**THE PROBLEM**
Reproduce the listing below exactly, except for its pictures.

################

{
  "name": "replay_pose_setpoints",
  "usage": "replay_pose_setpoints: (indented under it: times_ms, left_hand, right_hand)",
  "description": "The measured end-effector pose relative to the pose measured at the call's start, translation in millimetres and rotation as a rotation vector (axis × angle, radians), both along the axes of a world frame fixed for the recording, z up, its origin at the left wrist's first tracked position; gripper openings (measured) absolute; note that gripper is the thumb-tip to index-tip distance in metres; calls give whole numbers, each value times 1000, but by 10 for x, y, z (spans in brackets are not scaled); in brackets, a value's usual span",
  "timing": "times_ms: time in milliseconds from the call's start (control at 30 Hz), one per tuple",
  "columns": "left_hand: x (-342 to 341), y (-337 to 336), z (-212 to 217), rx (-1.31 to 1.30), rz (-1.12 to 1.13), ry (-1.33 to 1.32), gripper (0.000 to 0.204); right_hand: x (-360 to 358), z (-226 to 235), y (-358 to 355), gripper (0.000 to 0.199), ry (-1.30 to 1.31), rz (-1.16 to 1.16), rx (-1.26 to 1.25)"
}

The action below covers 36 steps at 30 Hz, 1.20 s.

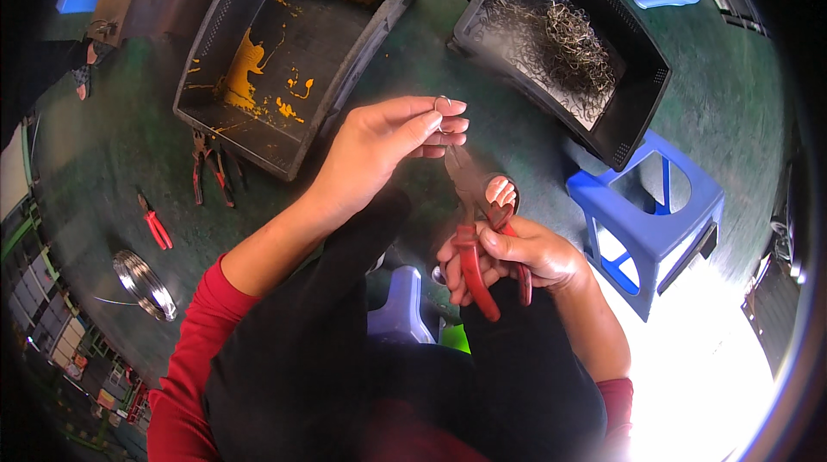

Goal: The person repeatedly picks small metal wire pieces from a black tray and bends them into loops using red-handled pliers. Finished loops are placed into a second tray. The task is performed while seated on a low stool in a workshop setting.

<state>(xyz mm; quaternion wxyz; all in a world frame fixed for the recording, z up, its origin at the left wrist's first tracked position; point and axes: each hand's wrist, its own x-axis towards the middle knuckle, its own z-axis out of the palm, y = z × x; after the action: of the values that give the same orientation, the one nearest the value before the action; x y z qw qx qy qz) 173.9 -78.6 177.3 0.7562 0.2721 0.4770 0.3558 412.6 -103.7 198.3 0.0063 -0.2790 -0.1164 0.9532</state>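
Between the thumb and fingers of my left hand (370, 143) is a small bent metal wire hook (442, 100), its curved end showing above the fingertips. My right hand (551, 259) is wrapped round the red handles of a pair of pliers (469, 259). The metal jaws point up and away from me, with their tips just below the left fingertips. Whether the jaws touch the wire I cannot tell. Both hands are above my knees, in front of the two black crates.
At far left is a black crate (366, 74) with orange stains; at far right, another crate (642, 121) holds a heap of bent wire hooks (581, 48). A blue stool (689, 195) stands right. Red-handled pliers (157, 227) and a wire coil (145, 285) lie left. Another person's foot (86, 70) shows.
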Motion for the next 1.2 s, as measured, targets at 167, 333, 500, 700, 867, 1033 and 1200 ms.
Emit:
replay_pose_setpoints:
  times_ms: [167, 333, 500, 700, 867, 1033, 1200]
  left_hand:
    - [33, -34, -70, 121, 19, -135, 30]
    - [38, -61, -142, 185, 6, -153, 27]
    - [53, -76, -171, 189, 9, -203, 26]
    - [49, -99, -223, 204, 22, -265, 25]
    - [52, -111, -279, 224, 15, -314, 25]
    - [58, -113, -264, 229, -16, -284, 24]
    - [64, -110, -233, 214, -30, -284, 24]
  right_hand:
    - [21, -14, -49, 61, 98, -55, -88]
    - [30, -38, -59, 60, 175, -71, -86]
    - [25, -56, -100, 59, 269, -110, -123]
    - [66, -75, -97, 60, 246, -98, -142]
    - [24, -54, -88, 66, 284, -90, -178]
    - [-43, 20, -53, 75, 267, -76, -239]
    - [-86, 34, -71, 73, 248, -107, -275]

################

**ANSWER AREA**
{
  "name": "replay_pose_setpoints",
  "usage": "replay_pose_setpoints: (indented under it: times_ms, left_hand, right_hand)",
  "description": "The measured end-effector pose relative to the pose measured at the call's start, translation in millimetres and rotation as a rotation vector (axis × angle, radians), both along the axes of a world frame fixed for the recording, z up, its origin at the left wrist's first tracked position; gripper openings (measured) absolute; note that gripper is the thumb-tip to index-tip distance in metres; calls give whole numbers, each value times 1000, but by 10 for x, y, z (spans in brackets are not scaled); in brackets, a value's usual span",
  "timing": "times_ms: time in milliseconds from the call's start (control at 30 Hz), one per tuple",
  "columns": "left_hand: x (-342 to 341), y (-337 to 336), z (-212 to 217), rx (-1.31 to 1.30), rz (-1.12 to 1.13), ry (-1.33 to 1.32), gripper (0.000 to 0.204); right_hand: x (-360 to 358), z (-226 to 235), y (-358 to 355), gripper (0.000 to 0.199), ry (-1.30 to 1.31), rz (-1.16 to 1.16), rx (-1.26 to 1.25)"
}

The action below covers 36 steps at 30 Hz, 1.20 s.


Goal: The person repeatedly picks small metal wire pieces from a black tray and bends them into loops using red-handled pliers. Finished loops are placed into a second tray. The task is performed while seated on a low stool in a workshop setting.

<state>(xyz mm; quaternion wxyz; all in a world frame fixed for the recording, z up, its origin at the left wrist's first tracked position; point and axes: each hand's wrist, its own x-axis towards the middle knuckle, its own z-axis out of the palm, y = z × x; after the action: of the values that give the same orientation, the one nearest the value before the action; x y z qw qx qy qz) 173.9 -78.6 177.3 0.7562 0.2721 0.4770 0.3558 412.6 -103.7 198.3 0.0063 -0.2790 -0.1164 0.9532</state>
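Between the thumb and fingers of my left hand (370, 143) is a small bent metal wire hook (442, 100), its curved end showing above the fingertips. My right hand (551, 259) is wrapped round the red handles of a pair of pliers (469, 259). The metal jaws point up and away from me, with their tips just below the left fingertips. Whether the jaws touch the wire I cannot tell. Both hands are above my knees, in front of the two black crates.
At far left is a black crate (366, 74) with orange stains; at far right, another crate (642, 121) holds a heap of bent wire hooks (581, 48). A blue stool (689, 195) stands right. Red-handled pliers (157, 227) and a wire coil (145, 285) lie left. Another person's foot (86, 70) shows.
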Motion for the next 1.2 s, as measured, targets at 167, 333, 500, 700, 867, 1033 and 1200 ms.
Emit:
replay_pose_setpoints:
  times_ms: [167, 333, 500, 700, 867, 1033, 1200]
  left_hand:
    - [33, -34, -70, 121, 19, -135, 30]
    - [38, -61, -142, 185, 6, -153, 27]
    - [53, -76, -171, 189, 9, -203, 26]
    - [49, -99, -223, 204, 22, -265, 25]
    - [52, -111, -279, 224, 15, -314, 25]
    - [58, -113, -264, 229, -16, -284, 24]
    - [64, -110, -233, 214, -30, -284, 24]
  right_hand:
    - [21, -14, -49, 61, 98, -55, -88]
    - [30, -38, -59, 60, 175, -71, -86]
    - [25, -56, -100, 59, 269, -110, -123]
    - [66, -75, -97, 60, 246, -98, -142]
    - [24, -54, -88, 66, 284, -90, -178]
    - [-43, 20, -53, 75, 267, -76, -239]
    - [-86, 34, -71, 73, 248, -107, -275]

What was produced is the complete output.